5.3. Comparison of SVM and Other Algorithms
In order to verify the performance of SVM in the identification of low-velocity impact regions of cantilever beams, we used the SVM, least squares support vector machines (LS-SVM), probabilistic neural networks (PNN), and extreme learning machines (ELM) to identify impact regions, respectively. Figure 12 shows the recognition results of the above algorithms.

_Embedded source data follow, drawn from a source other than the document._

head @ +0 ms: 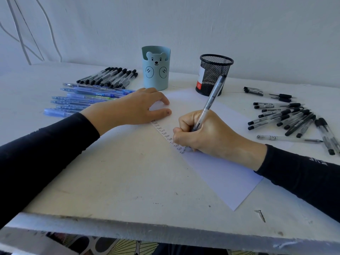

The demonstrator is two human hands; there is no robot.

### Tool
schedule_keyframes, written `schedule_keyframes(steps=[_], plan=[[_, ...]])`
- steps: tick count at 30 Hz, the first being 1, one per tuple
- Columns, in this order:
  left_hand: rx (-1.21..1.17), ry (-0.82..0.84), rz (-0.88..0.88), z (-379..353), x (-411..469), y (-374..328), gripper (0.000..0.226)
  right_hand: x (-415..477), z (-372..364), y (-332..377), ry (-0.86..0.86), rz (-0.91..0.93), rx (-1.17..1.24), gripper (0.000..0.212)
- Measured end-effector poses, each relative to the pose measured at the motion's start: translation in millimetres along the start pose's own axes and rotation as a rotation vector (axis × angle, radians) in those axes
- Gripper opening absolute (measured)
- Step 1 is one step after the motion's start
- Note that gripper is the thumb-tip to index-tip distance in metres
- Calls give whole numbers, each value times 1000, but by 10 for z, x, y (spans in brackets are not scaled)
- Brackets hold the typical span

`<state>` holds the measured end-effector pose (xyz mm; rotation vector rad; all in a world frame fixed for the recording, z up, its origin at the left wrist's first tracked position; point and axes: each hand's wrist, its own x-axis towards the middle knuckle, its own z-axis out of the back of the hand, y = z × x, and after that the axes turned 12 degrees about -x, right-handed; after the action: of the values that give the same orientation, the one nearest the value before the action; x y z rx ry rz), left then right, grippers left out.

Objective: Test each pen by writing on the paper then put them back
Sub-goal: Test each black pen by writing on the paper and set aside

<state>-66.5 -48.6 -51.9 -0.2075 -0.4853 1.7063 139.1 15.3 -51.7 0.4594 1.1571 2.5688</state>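
My right hand (207,135) grips a clear pen (211,100) with a black top, tip down on the white paper (220,173), at the lower end of a column of handwritten "Test" words (165,133). Fingers hide the tip itself. My left hand (132,107) lies flat with relaxed fingers on the paper's upper left part, holding it down. Several black-capped pens (288,118) lie loose to the right. Another batch of black-capped pens (110,77) lies in a row at the back left, with several blue pens (82,100) in front of it.
A light blue bear-face pen cup (156,69) and a black mesh pen cup (214,74) stand at the back of the white table (114,181). The wall rises close behind them. A small screw (260,215) lies near the table's front edge.
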Motion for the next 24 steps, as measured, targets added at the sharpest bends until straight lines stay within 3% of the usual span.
schedule_keyframes(steps=[11,19,22,24], plan=[[11,7,5,-2,15,17,48,13,-13,-42,-2,13,-25,43],[3,4,-1,-8,-20,-4,48,51,100,1,-82,54,-42,51],[7,8,5,-6,-25,-7,47,93,274,59,-101,32,-93,33],[10,9,5,-5,-23,-8,47,115,395,49,-92,27,-137,33]])
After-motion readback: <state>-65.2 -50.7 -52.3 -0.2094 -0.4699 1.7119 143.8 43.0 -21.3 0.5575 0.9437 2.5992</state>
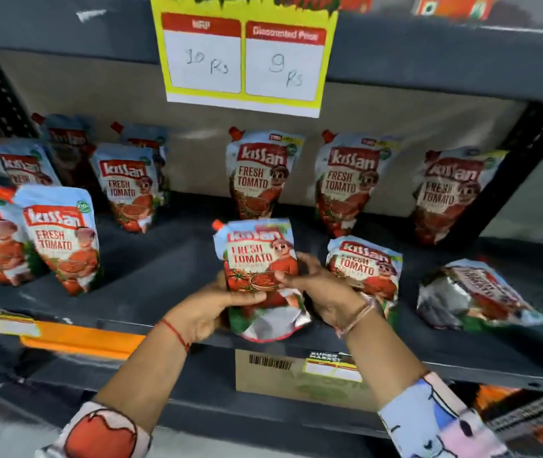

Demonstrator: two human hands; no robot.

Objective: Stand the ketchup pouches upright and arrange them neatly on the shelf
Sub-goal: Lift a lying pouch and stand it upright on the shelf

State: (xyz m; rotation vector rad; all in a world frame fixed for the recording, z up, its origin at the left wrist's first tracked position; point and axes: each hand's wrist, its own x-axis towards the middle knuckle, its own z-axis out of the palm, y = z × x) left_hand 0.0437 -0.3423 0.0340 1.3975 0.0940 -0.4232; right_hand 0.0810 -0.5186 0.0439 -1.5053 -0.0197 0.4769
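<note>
I hold one ketchup pouch (256, 256) upright at the front middle of the dark shelf (151, 276). My left hand (210, 309) grips its lower left side and my right hand (323, 292) its lower right side. Just right of it a second pouch (366, 262) stands leaning. Further right a pouch (475, 295) lies flat on its side. Three pouches (256, 173) stand against the back wall on the right half. Several more pouches (61, 236) stand on the left half, in front and behind.
A yellow price sign (243, 57) hangs from the shelf above. An orange label strip (78, 338) runs along the front edge at left. A cardboard box (296, 375) sits on the shelf below. A black upright post (511, 180) borders the right end.
</note>
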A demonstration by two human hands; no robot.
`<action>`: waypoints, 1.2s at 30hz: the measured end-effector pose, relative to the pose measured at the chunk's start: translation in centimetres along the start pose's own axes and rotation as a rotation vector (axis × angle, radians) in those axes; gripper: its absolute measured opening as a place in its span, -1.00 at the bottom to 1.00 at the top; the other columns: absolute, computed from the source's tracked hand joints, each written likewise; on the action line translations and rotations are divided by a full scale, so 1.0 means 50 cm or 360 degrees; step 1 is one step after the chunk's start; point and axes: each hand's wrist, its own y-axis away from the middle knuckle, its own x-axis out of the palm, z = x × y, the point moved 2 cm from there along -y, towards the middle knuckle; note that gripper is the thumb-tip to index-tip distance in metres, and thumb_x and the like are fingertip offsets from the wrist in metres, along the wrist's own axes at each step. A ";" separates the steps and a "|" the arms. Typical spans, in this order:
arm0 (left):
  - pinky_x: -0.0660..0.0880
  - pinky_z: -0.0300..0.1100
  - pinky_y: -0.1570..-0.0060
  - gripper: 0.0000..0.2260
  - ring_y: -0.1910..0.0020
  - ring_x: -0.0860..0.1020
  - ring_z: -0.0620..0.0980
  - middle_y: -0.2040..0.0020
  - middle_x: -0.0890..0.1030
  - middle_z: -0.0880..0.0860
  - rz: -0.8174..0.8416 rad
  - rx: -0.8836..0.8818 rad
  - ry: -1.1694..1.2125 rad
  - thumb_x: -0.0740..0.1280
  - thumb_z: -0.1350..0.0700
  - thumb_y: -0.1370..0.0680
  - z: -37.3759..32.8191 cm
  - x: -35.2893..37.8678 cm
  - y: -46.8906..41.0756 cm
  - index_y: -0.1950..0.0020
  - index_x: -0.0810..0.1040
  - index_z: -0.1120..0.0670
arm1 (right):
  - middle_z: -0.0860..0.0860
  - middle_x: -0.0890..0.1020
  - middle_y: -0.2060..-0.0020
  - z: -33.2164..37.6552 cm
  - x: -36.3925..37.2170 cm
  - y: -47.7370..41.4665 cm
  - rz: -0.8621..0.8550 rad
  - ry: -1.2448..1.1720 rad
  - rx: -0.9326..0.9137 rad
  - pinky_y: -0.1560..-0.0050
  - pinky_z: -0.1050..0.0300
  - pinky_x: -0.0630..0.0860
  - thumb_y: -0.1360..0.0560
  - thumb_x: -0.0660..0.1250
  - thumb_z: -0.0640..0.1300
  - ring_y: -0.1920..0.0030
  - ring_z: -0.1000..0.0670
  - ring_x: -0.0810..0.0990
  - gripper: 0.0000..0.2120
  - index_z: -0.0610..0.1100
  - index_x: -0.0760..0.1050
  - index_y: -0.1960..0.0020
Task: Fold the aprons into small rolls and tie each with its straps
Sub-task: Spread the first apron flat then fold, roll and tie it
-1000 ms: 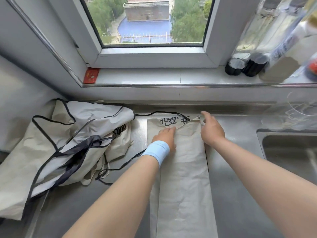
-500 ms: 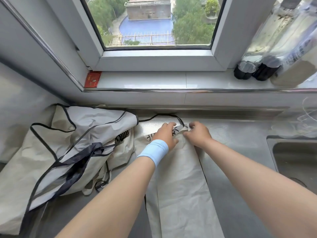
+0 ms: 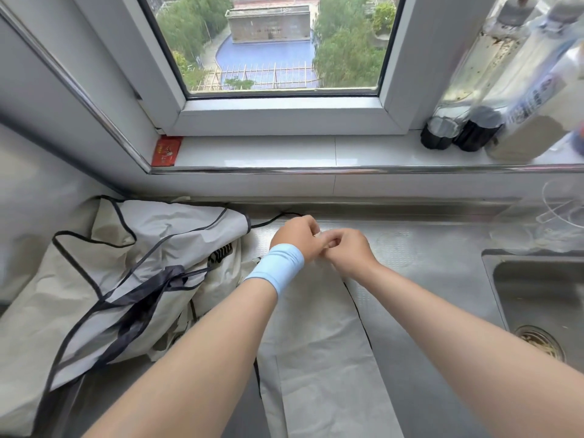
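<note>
A beige apron, folded into a long narrow strip, lies on the steel counter and runs from the near edge toward the window. My left hand, with a light blue wristband, and my right hand sit side by side at the strip's far end. Both have fingers curled round the apron's top edge, which is bunched under them. A black strap trails from under my left hand toward the pile at the left.
A heap of beige aprons with black trim lies at the left of the counter. A sink with a drain is at the right. Bottles stand on the window sill, with a red card at its left end.
Both hands have come together at the far end of the strip. The flat top edge with printed writing is now curled up under my fingers and hidden.
</note>
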 end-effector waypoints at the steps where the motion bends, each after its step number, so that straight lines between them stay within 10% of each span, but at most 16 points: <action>1: 0.51 -0.17 0.16 -0.81 0.18 0.57 -0.02 0.18 0.61 -0.09 0.0009 -0.0044 -0.0039 0.35 -0.14 -0.43 -0.005 -0.005 -0.001 0.21 0.51 -0.04 | 0.10 0.51 0.45 0.005 0.001 0.005 -0.0008 -0.0009 -0.0028 0.41 0.20 0.44 -0.35 0.43 -0.12 0.43 0.09 0.42 -0.89 0.04 0.68 0.15; 9: 0.42 -0.20 0.20 -0.87 0.39 0.49 -0.01 0.32 0.60 0.04 0.0117 -0.0496 0.0957 0.41 0.04 -0.49 0.003 -0.029 0.005 0.11 0.64 0.09 | 0.11 0.68 0.21 0.002 -0.019 0.020 -0.0002 -0.0173 -0.0090 0.06 0.18 0.54 -0.39 0.48 -0.20 0.18 0.12 0.62 -0.83 0.02 0.66 0.06; 12: 0.40 -0.25 0.29 -0.86 0.40 0.48 -0.04 0.37 0.56 -0.03 -0.0046 -0.0204 0.0650 0.38 0.00 -0.50 -0.005 -0.022 0.015 0.23 0.58 0.01 | 0.13 0.64 0.32 0.003 -0.017 0.027 0.0057 -0.0179 -0.0126 0.15 0.12 0.50 -0.45 0.39 -0.16 0.28 0.10 0.56 -0.85 0.07 0.66 0.14; 20: 0.42 -0.04 -0.14 -0.67 -0.13 0.44 0.06 -0.10 0.51 0.03 -0.0531 0.0258 0.0054 0.38 0.08 -0.50 0.022 0.008 0.070 -0.25 0.46 0.02 | 0.10 0.69 0.18 0.006 -0.019 -0.020 -0.0264 0.0129 0.0052 0.05 0.10 0.51 -0.49 0.36 -0.02 0.03 -0.02 0.64 -0.87 -0.04 0.64 0.14; 25: 0.22 -0.03 -0.34 -0.45 -0.44 0.20 0.09 -0.47 0.19 0.01 -0.0086 0.0254 -0.0668 0.35 -0.16 -0.47 0.123 0.078 0.143 -0.42 0.26 -0.17 | 0.00 0.66 -0.07 -0.004 -0.007 -0.045 -0.0346 0.0391 0.0082 -0.02 0.09 0.43 -0.55 0.29 0.06 -0.16 -0.11 0.57 -0.77 0.00 0.57 -0.13; 30: -0.15 0.08 -0.51 -0.16 -0.53 -0.29 0.12 -0.56 -0.31 0.01 0.0224 0.0219 -0.0731 0.34 -0.29 -0.44 0.200 0.105 0.163 -0.53 -0.15 -0.30 | -0.09 0.69 -0.02 -0.012 0.012 -0.072 -0.0373 0.0044 0.0319 -0.02 0.09 0.47 -0.53 0.37 0.02 -0.07 -0.14 0.61 -0.75 -0.17 0.65 0.06; 36: -0.26 0.25 -0.45 0.02 -0.47 -0.46 0.13 -0.50 -0.47 0.00 0.0264 0.0126 -0.0732 0.38 -0.38 -0.32 0.227 0.102 0.169 -0.49 -0.31 -0.31 | 0.00 0.66 0.20 0.002 0.039 -0.088 -0.0461 -0.0379 0.0607 -0.13 -0.02 0.59 -0.33 0.47 -0.06 0.05 -0.12 0.64 -0.85 -0.09 0.54 0.33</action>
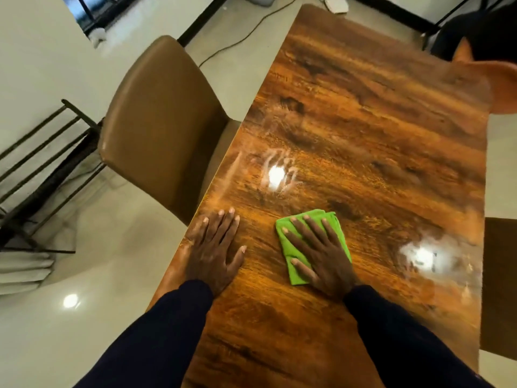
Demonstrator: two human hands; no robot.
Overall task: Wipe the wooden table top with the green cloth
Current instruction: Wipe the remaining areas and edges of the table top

As shown in Figure 12, the identification rate of PNN is 92% and the identification rate of ELM is 84%, while both SVM and LS-SVM achieve the 100% identification rate. According to the identification results of PNN and ELM, it can be concluded that the impact regions in the middle of the cantilever beam are more difficult to be identified. Based on the research results, it is speculated that the recognition accuracy of the impact regions can be further improved by adding sensors in the middle of the cantilever beam. The identification results in Figure 12 show that those areas near the fixed end of the cantilever beam are easier to identify, verifying the preliminary judgment in Section 4.1. For engineering applications, the calculation time of the algorithm should also be considered, and for 25 regions in this study, the average calculation time of SVM is 0.03987 s (30 times) and the average calculation time of LS-SVM is 0.28454 s (30 times). Therefore, we choose SVM to fulfill impact region identification. The results in this study are obtained based on the experimental data, and the quality of sample signals is relatively high. In practical application, many uncertain working conditions will be encountered, such as the sudden change in signal amplitude and the change in the signal type [43, 44]. The problems that may occur in the real-time application of the proposed algorithm are multisource impact and high-speed impact. Multisource impact can still be assumed as a single point impact in essence, and high-speed impact does not belong to the research scope of this paper.
6. Conclusions
A novel method to identify low-velocity impact regions of cantilever beams is proposed based on the spectral peak frequencies of PSD and SVM, and a low-velocity impact region identification system of cantilever beams based on an FBG sensor was established. The results show that the proposed method can accurately identify 25 regions of 30 mm × 10 mm on the cantilever beam with only two FBG sensors, and the recognition rate of this system is 100%. Therefore, it is feasible to use an FBG sensor to achieve low-velocity impact region identification of steel cantilever beams based on SVM with the spectral peak frequency feature. The proposed method in this paper can be used for real-time health monitoring of cantilever beam structures; however, the identification accuracy of the proposed method is not high enough, and it is more suitable for impact identification of large-scale structures. Aiming at the defect of insufficient precision, the optimization of sensor quantity and installation position should be further carried out. This study was conducted under laboratory conditions, where the experimental environment was more deterministic, making the signal characteristics more stable. However, in actual working conditions, both randomness and noise of the signal are enhanced, which makes it more difficult to identify the features of the signal. Therefore, in order to make our method applied and promoted in the field, it is necessary to carry out field experiments and research on impact region identification based on the field experimental data.
Data Availability
No data were used to support this study.
Conflicts of Interest
The authors declare that they have no conflicts of interest regarding publication of this paper.
Acknowledgments
This work was supported in part by the project from the Ministry of Industry and Information Technology of China under Grant CJ09N20, 2019GXB01-01-001.